### DATA SEGMENT
%%

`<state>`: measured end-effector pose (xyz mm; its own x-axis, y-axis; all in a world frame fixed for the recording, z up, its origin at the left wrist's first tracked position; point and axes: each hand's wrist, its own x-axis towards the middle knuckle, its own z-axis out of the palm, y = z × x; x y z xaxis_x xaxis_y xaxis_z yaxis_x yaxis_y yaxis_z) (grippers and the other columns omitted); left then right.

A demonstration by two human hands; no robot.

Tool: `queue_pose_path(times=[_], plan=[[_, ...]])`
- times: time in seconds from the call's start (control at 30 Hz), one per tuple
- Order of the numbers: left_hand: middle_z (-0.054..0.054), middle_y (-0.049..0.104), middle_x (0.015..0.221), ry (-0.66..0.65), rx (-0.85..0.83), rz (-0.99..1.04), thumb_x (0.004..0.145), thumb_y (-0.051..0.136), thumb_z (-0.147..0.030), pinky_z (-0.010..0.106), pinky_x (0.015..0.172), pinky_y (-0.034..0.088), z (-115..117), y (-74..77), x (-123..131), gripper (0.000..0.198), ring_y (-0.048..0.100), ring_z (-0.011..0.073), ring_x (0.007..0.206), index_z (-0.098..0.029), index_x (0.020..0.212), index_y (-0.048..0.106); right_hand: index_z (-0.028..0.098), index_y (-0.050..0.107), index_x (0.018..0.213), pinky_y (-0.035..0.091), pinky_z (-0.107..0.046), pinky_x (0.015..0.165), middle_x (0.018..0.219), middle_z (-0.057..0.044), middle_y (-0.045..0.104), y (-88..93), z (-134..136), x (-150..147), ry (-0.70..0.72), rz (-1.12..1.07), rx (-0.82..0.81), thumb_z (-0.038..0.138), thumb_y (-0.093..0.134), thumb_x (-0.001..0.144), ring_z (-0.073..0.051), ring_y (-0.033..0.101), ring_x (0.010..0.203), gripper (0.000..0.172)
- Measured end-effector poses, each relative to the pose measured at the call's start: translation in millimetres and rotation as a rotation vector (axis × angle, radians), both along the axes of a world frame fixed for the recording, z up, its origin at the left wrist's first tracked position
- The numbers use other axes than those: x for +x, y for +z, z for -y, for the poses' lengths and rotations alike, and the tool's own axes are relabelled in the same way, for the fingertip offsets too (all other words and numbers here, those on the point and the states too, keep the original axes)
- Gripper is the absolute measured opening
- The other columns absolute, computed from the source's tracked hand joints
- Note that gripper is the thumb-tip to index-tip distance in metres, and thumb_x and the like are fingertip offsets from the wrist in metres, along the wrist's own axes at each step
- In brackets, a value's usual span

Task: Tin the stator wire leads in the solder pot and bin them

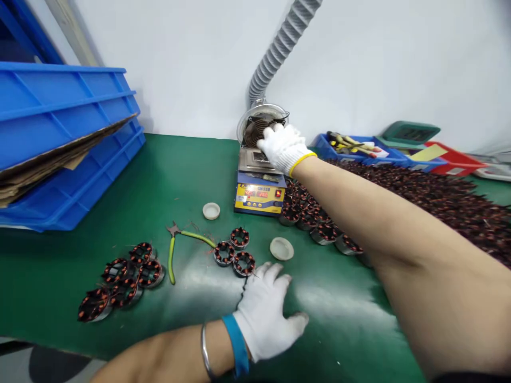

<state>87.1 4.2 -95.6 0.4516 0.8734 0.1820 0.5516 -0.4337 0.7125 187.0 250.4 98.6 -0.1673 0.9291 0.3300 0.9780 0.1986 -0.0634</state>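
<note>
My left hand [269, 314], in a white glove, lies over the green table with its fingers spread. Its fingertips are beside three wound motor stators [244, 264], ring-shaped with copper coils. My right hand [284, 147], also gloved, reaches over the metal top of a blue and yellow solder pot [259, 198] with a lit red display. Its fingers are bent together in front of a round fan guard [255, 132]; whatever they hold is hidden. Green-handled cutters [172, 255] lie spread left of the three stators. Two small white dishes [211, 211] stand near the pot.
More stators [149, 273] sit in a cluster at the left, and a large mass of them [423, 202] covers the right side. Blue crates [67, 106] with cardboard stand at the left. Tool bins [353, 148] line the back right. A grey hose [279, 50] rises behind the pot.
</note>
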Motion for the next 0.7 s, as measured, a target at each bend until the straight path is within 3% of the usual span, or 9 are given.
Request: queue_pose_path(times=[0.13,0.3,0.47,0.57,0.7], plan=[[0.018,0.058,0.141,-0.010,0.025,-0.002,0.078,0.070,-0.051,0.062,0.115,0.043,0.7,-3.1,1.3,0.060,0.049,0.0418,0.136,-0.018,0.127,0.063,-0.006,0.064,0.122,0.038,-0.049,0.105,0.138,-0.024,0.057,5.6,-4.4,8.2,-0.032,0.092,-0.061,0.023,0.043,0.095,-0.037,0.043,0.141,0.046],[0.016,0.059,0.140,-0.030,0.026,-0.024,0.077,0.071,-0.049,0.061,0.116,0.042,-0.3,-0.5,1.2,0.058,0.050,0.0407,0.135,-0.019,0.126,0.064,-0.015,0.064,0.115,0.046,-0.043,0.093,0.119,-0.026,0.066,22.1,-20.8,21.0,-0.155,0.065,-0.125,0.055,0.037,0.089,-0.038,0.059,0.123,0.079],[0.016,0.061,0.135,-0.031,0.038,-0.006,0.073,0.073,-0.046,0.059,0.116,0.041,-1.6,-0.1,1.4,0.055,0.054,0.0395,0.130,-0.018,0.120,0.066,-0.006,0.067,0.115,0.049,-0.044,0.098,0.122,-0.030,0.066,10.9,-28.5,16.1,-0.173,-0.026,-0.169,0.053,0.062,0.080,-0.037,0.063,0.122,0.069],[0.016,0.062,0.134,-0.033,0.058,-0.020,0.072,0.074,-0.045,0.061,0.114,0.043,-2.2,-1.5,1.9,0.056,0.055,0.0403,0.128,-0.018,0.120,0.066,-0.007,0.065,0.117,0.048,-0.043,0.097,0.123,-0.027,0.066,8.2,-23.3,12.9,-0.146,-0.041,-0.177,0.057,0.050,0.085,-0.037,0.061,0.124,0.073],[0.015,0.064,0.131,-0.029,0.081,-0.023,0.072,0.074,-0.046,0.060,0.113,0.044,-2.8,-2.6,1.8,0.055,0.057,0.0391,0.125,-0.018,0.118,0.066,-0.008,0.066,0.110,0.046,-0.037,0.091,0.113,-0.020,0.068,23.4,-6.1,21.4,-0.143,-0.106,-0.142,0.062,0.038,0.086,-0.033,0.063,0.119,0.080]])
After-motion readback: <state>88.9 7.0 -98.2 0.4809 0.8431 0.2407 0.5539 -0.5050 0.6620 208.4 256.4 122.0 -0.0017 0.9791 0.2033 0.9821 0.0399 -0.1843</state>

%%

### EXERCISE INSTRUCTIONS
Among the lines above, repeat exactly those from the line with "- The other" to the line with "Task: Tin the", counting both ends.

### YOUR RESPONSE
- The other columns absolute, computed from the source's tracked hand joints
- Note that gripper is the thumb-tip to index-tip distance in metres, and thumb_x and the like are fingertip offsets from the wrist in metres, along the wrist's own axes at each step
- In brackets, a value's usual span

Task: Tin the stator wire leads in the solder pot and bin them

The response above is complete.